Bank of England's Deputy Governor Ben Broadbent dismisses deflation threat

 
Lucy Tobin27 March 2015

A damaging spiral of deflation is unlikely to hit the UK – with prices actually set to rise “quite steeply” next year, the Bank of England’s deputy governor has said.

Countering some economists’ warnings that Britain could slump into a spiral of falling prices and wages, with a “vicious circle” where consumers delay spending and prices drop further, Ben Broadbent said that was “at best a partial description of the problem, at worst a bit misleading”.

The deputy governor threw his weight behind the theory that Britain is experiencing “good deflation” – spurred by better trade - which will in return boost households’ incomes and support the economic recovery.

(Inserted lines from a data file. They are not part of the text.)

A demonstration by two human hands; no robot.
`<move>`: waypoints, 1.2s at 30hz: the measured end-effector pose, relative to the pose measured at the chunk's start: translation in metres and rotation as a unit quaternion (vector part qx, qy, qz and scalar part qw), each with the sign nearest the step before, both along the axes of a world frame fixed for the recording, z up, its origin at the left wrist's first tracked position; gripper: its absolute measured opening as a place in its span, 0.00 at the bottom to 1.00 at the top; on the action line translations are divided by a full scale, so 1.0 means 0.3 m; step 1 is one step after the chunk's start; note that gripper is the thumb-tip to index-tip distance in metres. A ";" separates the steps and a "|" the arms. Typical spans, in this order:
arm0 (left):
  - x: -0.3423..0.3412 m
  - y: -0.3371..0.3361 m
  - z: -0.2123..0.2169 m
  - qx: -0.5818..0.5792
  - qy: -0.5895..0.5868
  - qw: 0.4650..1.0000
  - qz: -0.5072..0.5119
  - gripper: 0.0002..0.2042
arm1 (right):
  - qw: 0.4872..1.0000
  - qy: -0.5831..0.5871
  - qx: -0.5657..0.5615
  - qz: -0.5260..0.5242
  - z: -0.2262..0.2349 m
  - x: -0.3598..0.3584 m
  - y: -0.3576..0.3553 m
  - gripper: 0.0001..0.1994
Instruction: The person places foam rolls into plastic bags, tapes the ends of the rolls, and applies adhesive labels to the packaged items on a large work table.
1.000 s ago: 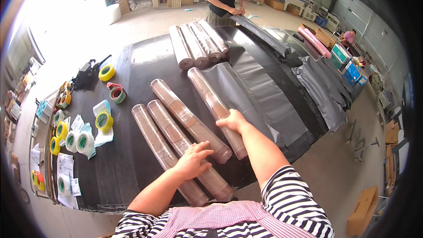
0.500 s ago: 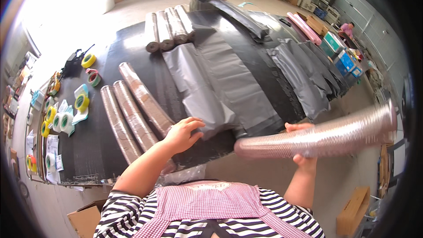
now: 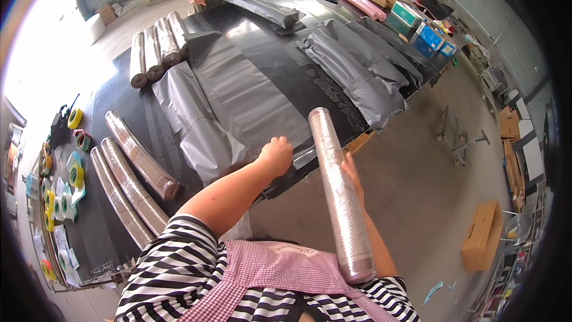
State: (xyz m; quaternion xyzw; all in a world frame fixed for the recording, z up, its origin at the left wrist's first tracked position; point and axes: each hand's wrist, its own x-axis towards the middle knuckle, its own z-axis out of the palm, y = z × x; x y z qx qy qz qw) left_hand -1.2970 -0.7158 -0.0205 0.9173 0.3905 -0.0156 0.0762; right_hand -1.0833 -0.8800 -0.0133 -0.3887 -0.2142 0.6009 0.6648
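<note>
Fingers [image 3: 282,144] curl on left hand [image 3: 275,156]; wrapped roll [image 3: 336,197] obscures whether right hand [image 3: 353,176] grips it.

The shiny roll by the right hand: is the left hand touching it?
Apart: the head view shows grey sheeting in the gap between the left hand and the shiny roll.

My left arm [image 3: 229,194] reaches over the near edge of the worktop [image 3: 279,62], left hand [image 3: 277,156] loosely curled, while my right hand [image 3: 354,180], partly hidden, is raised outside it, fingers upward.
</note>
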 end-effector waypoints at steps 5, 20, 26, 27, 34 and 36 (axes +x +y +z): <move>0.006 0.018 -0.035 0.007 0.069 0.997 -0.025 0.09 | 0.980 0.169 0.003 0.102 0.026 -0.018 -0.196 0.37; -0.180 0.236 -0.023 -0.326 -0.269 0.891 0.167 0.11 | 0.924 -0.338 -0.056 0.169 0.219 -0.195 -0.427 0.59; -0.211 0.203 0.037 -0.228 -0.328 0.914 0.070 0.10 | 0.782 -0.576 -0.114 0.208 0.187 -0.195 -0.490 0.57; -0.209 0.194 0.041 -0.165 -0.333 0.928 0.029 0.10 | 0.776 -0.586 -0.117 0.204 0.186 -0.204 -0.473 0.57; -0.194 0.495 0.135 -0.191 -0.341 0.918 0.069 0.13 | 0.750 -0.633 -0.066 0.180 0.208 -0.203 -0.011 0.56; -0.191 0.641 0.147 -0.190 -0.355 0.903 0.151 0.13 | 0.750 -0.632 -0.055 0.187 0.189 -0.236 0.153 0.56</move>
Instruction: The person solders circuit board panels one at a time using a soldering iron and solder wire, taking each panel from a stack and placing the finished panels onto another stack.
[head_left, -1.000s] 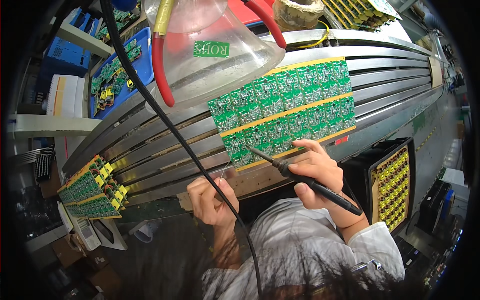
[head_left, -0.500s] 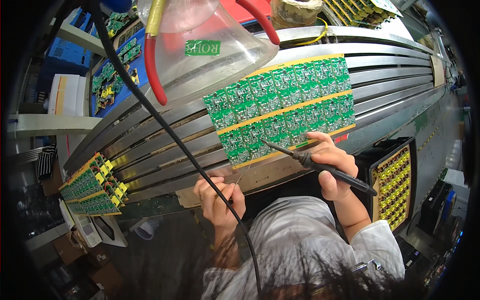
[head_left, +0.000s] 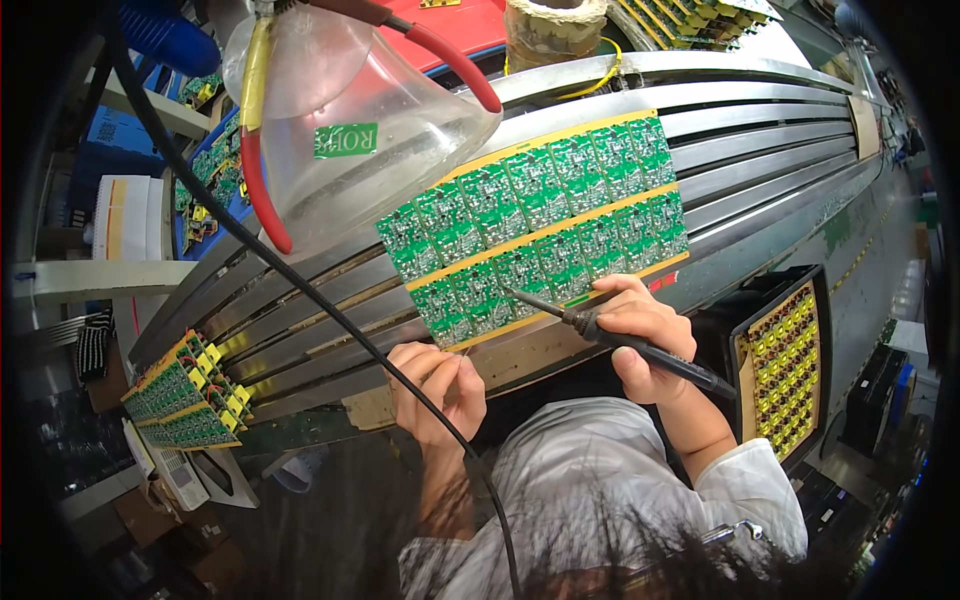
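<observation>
A panel of green circuit boards (head_left: 545,215) with tan strips lies on the metal rails, solder side up. My right hand (head_left: 655,322) is closed around a black soldering iron (head_left: 600,333) like a pen. The iron's tip meets the panel's near row, left of its middle; whether it touches a joint is too small to tell. Near the panel's front left corner, my left hand (head_left: 455,395) pinches a thin silvery solder wire (head_left: 467,351). Only a short bit of the wire shows, and its far end is hard to make out.
A clear funnel-shaped hood (head_left: 400,130) with red-sleeved arms hangs over the panel's far left. A black cable (head_left: 310,290) crosses in front of my left hand. More board panels (head_left: 185,400) stand at left; a black crate (head_left: 745,340) of yellow parts is at right.
The whole view has shifted, so panel and hood appear farther left. My left hand has come closer to the panel's front edge, with less wire showing. The iron still points at the near row.
</observation>
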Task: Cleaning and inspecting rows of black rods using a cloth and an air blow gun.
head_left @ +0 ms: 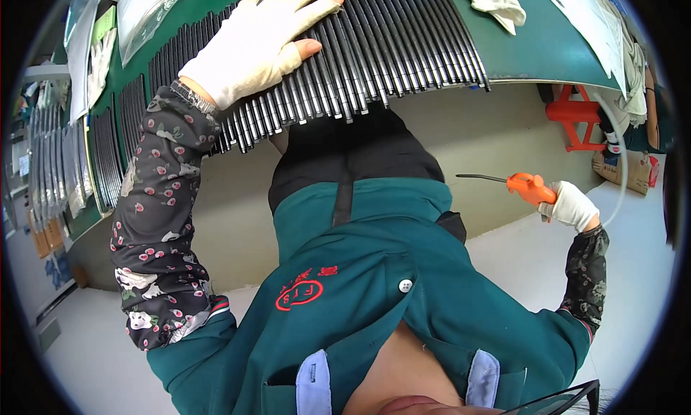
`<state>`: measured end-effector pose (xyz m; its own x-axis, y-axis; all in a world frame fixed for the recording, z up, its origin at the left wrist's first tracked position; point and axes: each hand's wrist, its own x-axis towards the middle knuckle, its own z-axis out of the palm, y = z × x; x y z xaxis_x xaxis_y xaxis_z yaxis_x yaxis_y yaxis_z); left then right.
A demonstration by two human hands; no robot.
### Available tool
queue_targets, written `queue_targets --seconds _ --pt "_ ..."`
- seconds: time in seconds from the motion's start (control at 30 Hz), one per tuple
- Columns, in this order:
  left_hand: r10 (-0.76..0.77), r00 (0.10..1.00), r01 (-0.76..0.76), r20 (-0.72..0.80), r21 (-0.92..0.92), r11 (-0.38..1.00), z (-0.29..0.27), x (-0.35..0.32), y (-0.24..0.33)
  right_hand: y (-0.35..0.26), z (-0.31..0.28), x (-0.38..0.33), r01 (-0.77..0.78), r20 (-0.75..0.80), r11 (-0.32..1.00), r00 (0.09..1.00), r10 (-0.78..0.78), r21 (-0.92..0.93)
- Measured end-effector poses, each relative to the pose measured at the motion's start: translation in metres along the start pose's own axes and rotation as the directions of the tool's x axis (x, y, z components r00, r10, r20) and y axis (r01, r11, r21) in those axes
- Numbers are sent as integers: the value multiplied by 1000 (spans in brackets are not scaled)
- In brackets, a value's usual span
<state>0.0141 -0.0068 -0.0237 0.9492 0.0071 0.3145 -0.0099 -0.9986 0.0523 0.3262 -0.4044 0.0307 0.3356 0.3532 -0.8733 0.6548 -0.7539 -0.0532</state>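
Observation:
A wide row of slim black rods (403, 41) lies side by side on a green table (536, 51), their near ends sticking out past its front edge. Across the left part of this row my left hand (255, 48) rests flat, fingers stretched and spread, in a white glove that leaves some fingertips bare. Out to the right, below table height, my right hand (572, 208), also gloved, is wrapped round an orange air blow gun (531, 189). Its thin dark nozzle points left, toward my body and apart from the rods. A pale hose (622, 177) runs near that hand.
More black rods (108, 159) lie at the table's left, beside plastic-wrapped rods (47, 163). A clear plastic bag (147, 15) and a white glove (101, 66) are at the far left. Another glove (497, 5) and papers (586, 26) lie far right, above a red stool (574, 116) and cardboard box (633, 172).

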Motion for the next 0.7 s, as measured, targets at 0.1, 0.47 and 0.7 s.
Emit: queue_targets --seconds 0.1,0.47,0.7 --pt "22 1000 -22 3 -11 1000 -28 15 23 -26 7 -3 280 105 948 949 -297 150" --pt "-202 916 203 347 34 979 -57 11 32 -90 14 -2 377 -84 920 918 -386 -108" --pt "-150 946 139 288 60 989 -47 4 22 -43 15 10 391 148 875 884 -444 287"
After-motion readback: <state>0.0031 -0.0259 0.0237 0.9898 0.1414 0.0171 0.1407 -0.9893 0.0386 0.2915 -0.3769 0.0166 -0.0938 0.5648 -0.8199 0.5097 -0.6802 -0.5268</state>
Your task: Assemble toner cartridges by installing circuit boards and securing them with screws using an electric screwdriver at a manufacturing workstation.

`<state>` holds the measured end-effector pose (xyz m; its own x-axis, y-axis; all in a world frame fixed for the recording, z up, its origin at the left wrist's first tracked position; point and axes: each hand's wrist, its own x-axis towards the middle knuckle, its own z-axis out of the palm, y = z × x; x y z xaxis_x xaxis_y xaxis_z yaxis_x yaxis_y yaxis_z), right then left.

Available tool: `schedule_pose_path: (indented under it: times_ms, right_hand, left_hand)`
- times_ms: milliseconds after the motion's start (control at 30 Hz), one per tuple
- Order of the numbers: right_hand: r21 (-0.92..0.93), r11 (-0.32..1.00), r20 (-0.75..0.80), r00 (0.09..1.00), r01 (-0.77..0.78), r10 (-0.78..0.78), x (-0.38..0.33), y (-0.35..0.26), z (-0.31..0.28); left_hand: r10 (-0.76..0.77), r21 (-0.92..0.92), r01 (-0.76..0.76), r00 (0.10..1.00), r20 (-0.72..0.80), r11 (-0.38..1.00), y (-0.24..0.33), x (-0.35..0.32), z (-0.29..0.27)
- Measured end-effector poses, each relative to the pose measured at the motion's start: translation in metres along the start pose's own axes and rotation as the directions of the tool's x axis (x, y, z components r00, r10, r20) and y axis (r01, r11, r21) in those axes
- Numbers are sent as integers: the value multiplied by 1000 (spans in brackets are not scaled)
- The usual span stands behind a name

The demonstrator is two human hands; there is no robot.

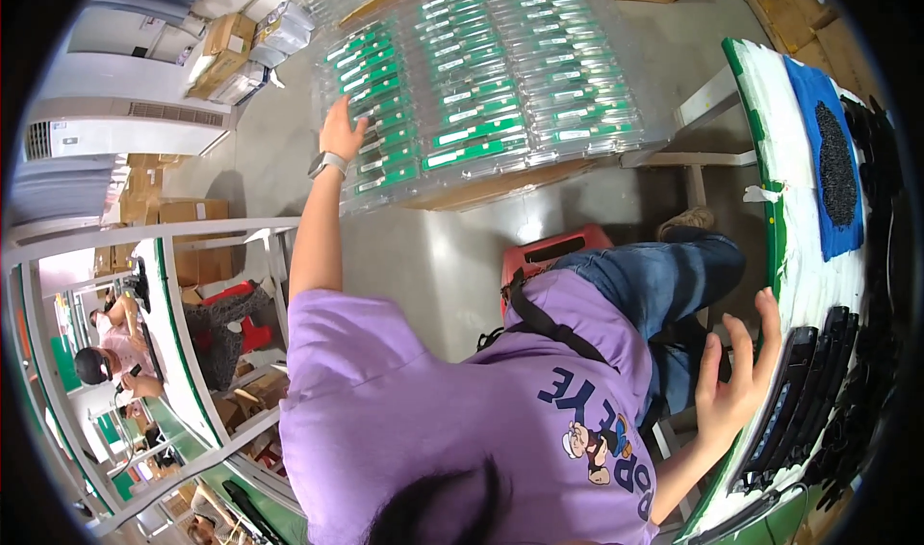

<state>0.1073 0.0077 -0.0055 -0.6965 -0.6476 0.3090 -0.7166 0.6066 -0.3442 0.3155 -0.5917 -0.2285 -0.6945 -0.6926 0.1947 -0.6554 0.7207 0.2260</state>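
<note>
Far left of the clear plastic tray point(383, 196): a co-worker point(117, 345) in a pale top, at a green-edged bench point(183, 372); too small to make out what the hands do. Left of the tray, less far off: brown cartons point(200, 256). At the tray's left side: left hand point(342, 133), grey watch point(329, 164) on wrist, reaching over the left column of green circuit boards point(496, 126). Thumb stands apart from fingers; cannot tell whether the fingertips grip a board. The boards lie inside the tray in three columns, many bearing a white strip. On the person's side of the tray: red seat point(515, 259). Right of the tray, well apart: right hand point(736, 381), open, fingers spread, near the edge of a white-topped worktable point(789, 227). Farther right of the tray, on this worktable: long black parts point(799, 401) side by side, and a blue sheet point(837, 242) bearing small black pieces point(835, 160).
</note>
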Motion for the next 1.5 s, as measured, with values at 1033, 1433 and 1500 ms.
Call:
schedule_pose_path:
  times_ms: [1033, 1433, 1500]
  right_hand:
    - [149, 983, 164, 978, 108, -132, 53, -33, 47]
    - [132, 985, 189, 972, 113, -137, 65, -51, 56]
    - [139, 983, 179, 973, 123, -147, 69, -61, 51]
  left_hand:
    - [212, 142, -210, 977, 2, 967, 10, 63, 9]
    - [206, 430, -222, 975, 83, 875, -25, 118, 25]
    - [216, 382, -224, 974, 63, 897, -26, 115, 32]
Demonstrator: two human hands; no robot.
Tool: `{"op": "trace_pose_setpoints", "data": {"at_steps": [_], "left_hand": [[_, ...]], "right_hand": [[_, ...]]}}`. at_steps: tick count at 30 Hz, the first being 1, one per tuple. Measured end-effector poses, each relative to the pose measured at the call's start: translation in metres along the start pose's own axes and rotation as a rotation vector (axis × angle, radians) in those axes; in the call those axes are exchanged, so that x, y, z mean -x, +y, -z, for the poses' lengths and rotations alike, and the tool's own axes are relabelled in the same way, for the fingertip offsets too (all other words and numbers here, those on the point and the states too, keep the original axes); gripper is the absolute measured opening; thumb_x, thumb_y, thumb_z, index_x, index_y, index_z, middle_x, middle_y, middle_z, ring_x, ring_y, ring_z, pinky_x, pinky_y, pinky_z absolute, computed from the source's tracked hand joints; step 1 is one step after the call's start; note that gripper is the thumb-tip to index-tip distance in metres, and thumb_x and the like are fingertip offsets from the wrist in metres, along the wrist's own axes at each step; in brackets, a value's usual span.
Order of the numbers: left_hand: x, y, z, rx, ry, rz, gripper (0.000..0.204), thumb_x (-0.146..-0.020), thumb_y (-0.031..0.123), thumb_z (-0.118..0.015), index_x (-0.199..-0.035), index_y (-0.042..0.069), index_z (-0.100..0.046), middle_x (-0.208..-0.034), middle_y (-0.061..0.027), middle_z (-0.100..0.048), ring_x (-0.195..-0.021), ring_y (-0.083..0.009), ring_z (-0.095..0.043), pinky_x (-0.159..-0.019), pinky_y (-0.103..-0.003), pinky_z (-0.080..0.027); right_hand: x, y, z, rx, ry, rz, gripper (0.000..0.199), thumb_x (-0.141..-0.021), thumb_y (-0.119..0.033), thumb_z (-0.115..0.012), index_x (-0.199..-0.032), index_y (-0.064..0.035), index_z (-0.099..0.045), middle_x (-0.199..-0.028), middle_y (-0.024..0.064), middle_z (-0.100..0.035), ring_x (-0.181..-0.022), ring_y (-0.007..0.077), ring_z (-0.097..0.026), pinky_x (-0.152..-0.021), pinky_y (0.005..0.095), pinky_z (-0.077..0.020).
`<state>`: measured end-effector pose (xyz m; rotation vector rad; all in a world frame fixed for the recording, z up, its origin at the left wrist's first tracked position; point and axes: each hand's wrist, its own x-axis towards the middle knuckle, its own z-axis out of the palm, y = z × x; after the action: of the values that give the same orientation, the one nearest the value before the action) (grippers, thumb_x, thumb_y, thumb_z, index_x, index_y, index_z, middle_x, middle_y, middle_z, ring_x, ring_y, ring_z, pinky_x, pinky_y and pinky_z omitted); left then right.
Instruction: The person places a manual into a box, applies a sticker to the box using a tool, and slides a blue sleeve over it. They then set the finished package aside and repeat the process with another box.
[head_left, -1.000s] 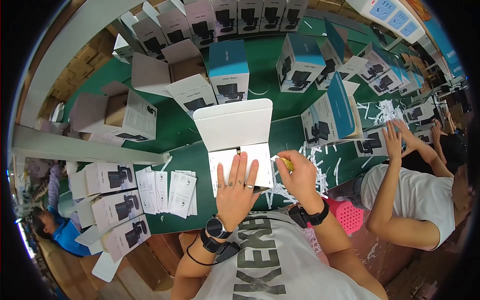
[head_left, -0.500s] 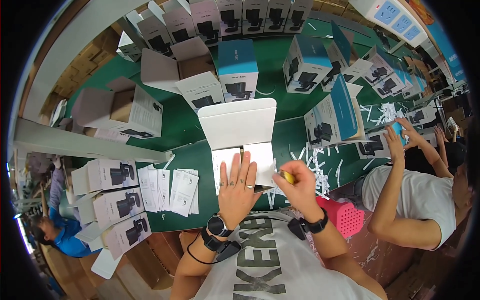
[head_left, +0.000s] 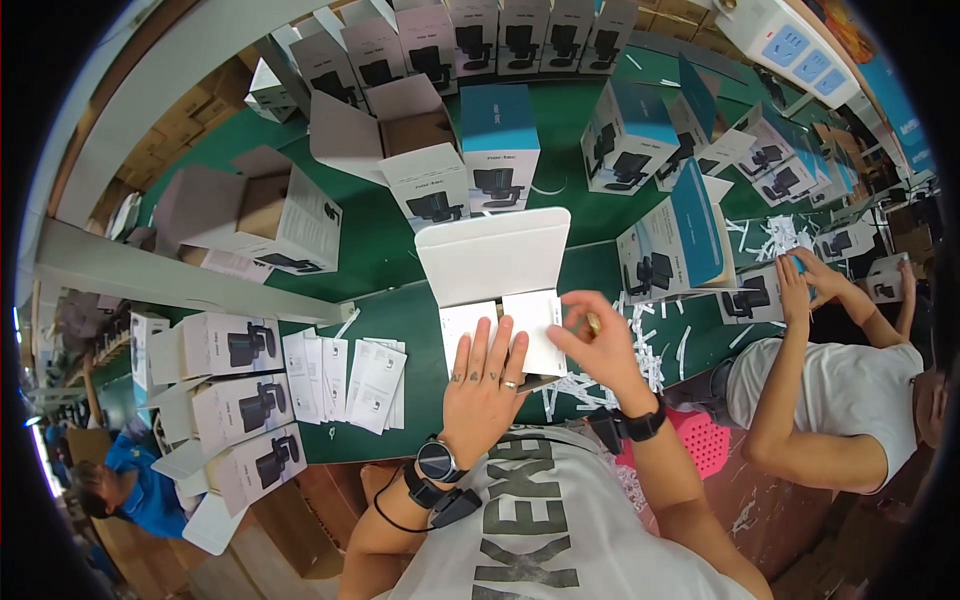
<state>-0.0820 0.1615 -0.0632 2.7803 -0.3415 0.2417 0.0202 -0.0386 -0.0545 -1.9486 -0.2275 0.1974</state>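
Green table (head_left: 400, 320) fills the view, packed with printed cartons (head_left: 500, 150), some sealed, some gaping open. Straight ahead of the person sits the open white box (head_left: 495, 290), lid flap standing up at the back, two inner flaps folded down across the top. A co-worker in a white shirt (head_left: 850, 390) works at the right, one hand up on a carton there.

Now the hands. The left hand (head_left: 487, 385) lies flat on the box's near edge, fingers slightly spread and pressing the inner flaps down, a ring on one finger. The right hand (head_left: 600, 345) hovers just beside the right flap, thumb and fingertips pinching a small yellowish thing (head_left: 593, 323); too small to tell what it is. To the left, a row of white leaflets (head_left: 345, 375) lies fanned out, and beside them three stacked cartons (head_left: 240, 400). White paper strips (head_left: 650, 350) litter the table under the right wrist.

The risk, as I judge it: the left palm covers only the middle seam, so the right flap could spring up if pressure eases. The pinch grip looks light, and anything dropped would vanish among those strips. The neighbouring blue-sided carton (head_left: 675, 245) stands close enough for an elbow to knock it.
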Motion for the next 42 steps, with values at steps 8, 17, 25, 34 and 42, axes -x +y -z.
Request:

Speaking at Imperial College London’s business school, Broadbent conceded that Bank policymakers remained “watchful” of the dangers of zero or negative price growth, after inflation fell to zero in February, its lowest level for more than 50 years.

But he added: “While [low inflation] is unlikely to go on for that long, it is positive, not negative, for demand and output. The likelihood of a broad and protracted deflation, afflicting wages as well as prices, is pretty low.”

It’s a contrasting message to that of the central bank’s chief economist, Andy Haldane, who last week surprised the City with his warning that very low inflation could last longer than expected, potentially even requiring the Bank to cut interest rates from their current record-low of 0.5%.

Broadbent, however, said the decline in prices were mostly due to plunging oil costs “driven not by the declining value of what we sell ... but by a steep fall in the real price of something we buy” and that inflation would bounce back in around a year’s time.

He added: “Barring another steep decline in food and energy prices over the next year, headline inflation is likely to rise quite steeply.”